Give back every line of the data, word for word.
(Beginning of Entries provided)
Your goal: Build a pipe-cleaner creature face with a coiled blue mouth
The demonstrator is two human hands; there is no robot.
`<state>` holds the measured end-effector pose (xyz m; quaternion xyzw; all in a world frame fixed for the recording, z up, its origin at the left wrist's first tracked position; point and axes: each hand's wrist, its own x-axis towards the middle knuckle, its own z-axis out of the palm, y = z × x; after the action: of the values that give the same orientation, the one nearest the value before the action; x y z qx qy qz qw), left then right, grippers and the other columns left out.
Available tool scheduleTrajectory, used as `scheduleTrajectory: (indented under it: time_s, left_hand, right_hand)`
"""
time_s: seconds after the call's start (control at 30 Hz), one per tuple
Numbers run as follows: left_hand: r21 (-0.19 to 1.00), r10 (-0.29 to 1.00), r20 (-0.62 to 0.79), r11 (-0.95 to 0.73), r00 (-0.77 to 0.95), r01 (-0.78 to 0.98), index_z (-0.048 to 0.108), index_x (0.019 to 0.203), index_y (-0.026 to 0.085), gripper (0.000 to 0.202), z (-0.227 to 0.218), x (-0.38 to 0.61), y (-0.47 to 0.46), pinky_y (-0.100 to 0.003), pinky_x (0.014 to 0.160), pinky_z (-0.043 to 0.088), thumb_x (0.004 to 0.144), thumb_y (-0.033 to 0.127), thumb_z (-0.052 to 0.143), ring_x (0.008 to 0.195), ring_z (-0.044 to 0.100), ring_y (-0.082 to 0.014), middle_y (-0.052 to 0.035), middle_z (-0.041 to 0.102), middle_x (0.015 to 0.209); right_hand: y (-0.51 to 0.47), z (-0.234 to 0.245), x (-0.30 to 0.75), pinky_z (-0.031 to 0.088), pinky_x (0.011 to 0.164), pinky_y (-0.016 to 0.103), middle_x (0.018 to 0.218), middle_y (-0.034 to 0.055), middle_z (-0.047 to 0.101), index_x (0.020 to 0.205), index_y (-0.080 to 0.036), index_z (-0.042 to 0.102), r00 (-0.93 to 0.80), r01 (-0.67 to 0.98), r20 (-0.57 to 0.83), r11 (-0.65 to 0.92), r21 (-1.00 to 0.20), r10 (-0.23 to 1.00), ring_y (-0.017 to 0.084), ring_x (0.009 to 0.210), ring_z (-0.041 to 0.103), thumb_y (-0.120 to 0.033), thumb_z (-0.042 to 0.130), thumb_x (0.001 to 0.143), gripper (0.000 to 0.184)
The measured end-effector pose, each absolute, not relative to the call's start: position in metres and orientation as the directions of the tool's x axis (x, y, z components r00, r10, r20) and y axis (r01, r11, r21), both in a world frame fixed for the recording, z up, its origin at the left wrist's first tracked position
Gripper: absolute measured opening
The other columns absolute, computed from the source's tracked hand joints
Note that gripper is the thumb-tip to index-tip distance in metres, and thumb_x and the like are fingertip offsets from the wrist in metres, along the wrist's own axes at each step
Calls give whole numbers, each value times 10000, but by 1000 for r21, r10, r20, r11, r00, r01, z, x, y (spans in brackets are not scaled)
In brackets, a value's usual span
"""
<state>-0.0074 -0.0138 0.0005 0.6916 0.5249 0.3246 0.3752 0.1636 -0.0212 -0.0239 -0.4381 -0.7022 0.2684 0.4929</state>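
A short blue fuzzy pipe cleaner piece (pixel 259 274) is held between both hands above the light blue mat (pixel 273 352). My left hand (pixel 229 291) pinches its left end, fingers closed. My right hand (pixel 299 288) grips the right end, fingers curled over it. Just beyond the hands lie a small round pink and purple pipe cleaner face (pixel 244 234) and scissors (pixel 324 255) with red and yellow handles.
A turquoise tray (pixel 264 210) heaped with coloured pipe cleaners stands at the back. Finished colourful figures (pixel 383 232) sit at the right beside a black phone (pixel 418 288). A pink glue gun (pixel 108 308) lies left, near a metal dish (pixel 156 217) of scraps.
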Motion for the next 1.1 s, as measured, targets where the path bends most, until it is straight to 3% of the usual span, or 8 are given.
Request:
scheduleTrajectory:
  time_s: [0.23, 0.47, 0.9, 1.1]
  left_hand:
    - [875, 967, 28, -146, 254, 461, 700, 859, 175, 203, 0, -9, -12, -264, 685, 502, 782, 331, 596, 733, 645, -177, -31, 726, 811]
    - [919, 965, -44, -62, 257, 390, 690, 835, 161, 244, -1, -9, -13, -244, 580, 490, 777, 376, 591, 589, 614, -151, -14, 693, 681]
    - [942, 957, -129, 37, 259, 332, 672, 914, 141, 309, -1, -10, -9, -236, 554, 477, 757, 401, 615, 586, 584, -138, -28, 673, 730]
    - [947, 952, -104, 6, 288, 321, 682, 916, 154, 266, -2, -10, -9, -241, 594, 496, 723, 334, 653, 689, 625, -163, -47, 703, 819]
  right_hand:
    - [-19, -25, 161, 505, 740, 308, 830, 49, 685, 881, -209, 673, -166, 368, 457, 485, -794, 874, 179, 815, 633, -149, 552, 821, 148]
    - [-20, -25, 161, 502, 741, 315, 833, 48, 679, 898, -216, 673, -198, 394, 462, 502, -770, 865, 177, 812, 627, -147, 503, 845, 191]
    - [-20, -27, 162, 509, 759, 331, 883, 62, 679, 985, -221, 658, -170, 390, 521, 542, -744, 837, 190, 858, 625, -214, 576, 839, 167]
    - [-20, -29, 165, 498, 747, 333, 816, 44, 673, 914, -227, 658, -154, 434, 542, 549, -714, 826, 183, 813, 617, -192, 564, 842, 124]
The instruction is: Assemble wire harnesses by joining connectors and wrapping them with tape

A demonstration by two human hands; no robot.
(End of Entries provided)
● **Answer for this exercise**
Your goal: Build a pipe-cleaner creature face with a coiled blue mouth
The demonstrator is two human hands; there is no robot.
`<state>` holds the measured end-effector pose (xyz m; quaternion xyzw; all in a world frame fixed for the recording, z up, its origin at the left wrist's first tracked position; point and axes: each hand's wrist, its own x-axis towards the middle knuckle, its own z-axis out of the palm, y = z × x; after the action: of the values that give the same orientation, the one nearest the value before the action; x y z qx qy qz qw), left then right, grippers and the other columns left out.
Available tool scheduleTrajectory, used as `scheduleTrajectory: (indented under it: time_s, left_hand, right_hand)`
"""
time_s: seconds after the call's start (control at 30 Hz), one per tuple
Numbers run as follows: left_hand: r21 (-0.19 to 1.00), r10 (-0.29 to 1.00), r20 (-0.62 to 0.79), r11 (-0.95 to 0.73), r00 (-0.77 to 0.95), r01 (-0.78 to 0.98), index_z (-0.048 to 0.108), index_x (0.019 to 0.203), index_y (-0.026 to 0.085), gripper (0.000 to 0.202), z (-0.227 to 0.218), x (-0.38 to 0.61), y (-0.47 to 0.46), pinky_y (-0.100 to 0.003), pinky_x (0.014 to 0.160), pinky_z (-0.043 to 0.088), thumb_x (0.004 to 0.144), thumb_y (-0.033 to 0.127), thumb_z (-0.052 to 0.143), ring_x (0.008 to 0.195), ring_z (-0.044 to 0.100), ring_y (-0.082 to 0.014), middle_y (-0.052 to 0.035), middle_z (-0.041 to 0.102), middle_x (0.015 to 0.209); right_hand: y (-0.51 to 0.47), z (-0.234 to 0.245), x (-0.30 to 0.75), pinky_z (-0.031 to 0.088), pinky_x (0.011 to 0.164), pinky_y (-0.016 to 0.103), middle_x (0.018 to 0.218), middle_y (-0.034 to 0.055), middle_z (-0.047 to 0.101), index_x (0.020 to 0.205), index_y (-0.080 to 0.036), index_z (-0.042 to 0.102), r00 (-0.93 to 0.80), r01 (-0.67 to 0.98), r20 (-0.57 to 0.83), r11 (-0.65 to 0.92), r21 (-1.00 to 0.20), r10 (-0.23 to 1.00), ring_y (-0.017 to 0.084), ring_x (0.009 to 0.210), ring_z (-0.041 to 0.103), thumb_y (-0.120 to 0.033), thumb_z (-0.042 to 0.130), thumb_x (0.001 to 0.143), gripper (0.000 to 0.184)
The measured end-effector pose, each absolute, not relative to the call's start: position in metres and orientation as the directions of the tool's x axis (x, y, z components r00, r10, r20) and y axis (r01, r11, r21), both in a world frame fixed for the recording, z up, its origin at the left wrist's first tracked position
Gripper: absolute measured opening
The other columns absolute, computed from the source's tracked hand joints
Note that gripper is the thumb-tip to index-tip distance in metres, and thumb_x and the like are fingertip offsets from the wrist in metres, along the wrist's own axes at each step
Calls give whole numbers, each value times 10000, but by 1000 for r21, r10, r20, r11, r00, r01, z, x, y (spans in brackets are not scaled)
In brackets, a value's usual span
"""
<state>-0.0074 -0.0138 0.0005 0.6916 0.5249 0.3246 0.3752 0.1636 -0.0212 -0.0239 -0.4381 -0.7022 0.2684 0.4929</state>
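A short blue fuzzy pipe cleaner piece (pixel 259 274) is held between both hands above the light blue mat (pixel 273 352). My left hand (pixel 229 291) pinches its left end, fingers closed. My right hand (pixel 299 288) grips the right end, fingers curled over it. Just beyond the hands lie a small round pink and purple pipe cleaner face (pixel 244 234) and scissors (pixel 324 255) with red and yellow handles.
A turquoise tray (pixel 264 210) heaped with coloured pipe cleaners stands at the back. Finished colourful figures (pixel 383 232) sit at the right beside a black phone (pixel 418 288). A pink glue gun (pixel 108 308) lies left, near a metal dish (pixel 156 217) of scraps.
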Motion for the next 1.1 s, as measured, targets where the path bends most, until it is straight to 3% of the usual span, or 8 are given.
Request:
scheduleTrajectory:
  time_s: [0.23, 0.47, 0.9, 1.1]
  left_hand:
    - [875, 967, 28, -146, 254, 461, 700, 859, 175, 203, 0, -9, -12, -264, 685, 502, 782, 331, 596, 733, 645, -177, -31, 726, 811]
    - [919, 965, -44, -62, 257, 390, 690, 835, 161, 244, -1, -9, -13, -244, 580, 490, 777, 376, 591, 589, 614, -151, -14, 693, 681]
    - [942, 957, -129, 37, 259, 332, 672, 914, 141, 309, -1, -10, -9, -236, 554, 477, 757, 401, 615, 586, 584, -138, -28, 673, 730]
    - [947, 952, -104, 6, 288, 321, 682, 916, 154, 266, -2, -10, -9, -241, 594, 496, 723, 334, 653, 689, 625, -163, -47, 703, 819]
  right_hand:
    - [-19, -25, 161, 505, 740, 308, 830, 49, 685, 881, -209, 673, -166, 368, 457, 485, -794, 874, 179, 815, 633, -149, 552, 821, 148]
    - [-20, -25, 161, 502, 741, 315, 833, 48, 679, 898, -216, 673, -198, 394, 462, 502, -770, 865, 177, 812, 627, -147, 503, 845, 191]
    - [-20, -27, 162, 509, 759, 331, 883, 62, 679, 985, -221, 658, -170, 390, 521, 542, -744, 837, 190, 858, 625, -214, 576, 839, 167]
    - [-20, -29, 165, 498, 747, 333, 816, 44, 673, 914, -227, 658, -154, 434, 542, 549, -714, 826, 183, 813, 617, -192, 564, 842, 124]
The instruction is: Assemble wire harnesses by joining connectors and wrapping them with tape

A demonstration by two human hands; no robot.

The exercise requires no further answer.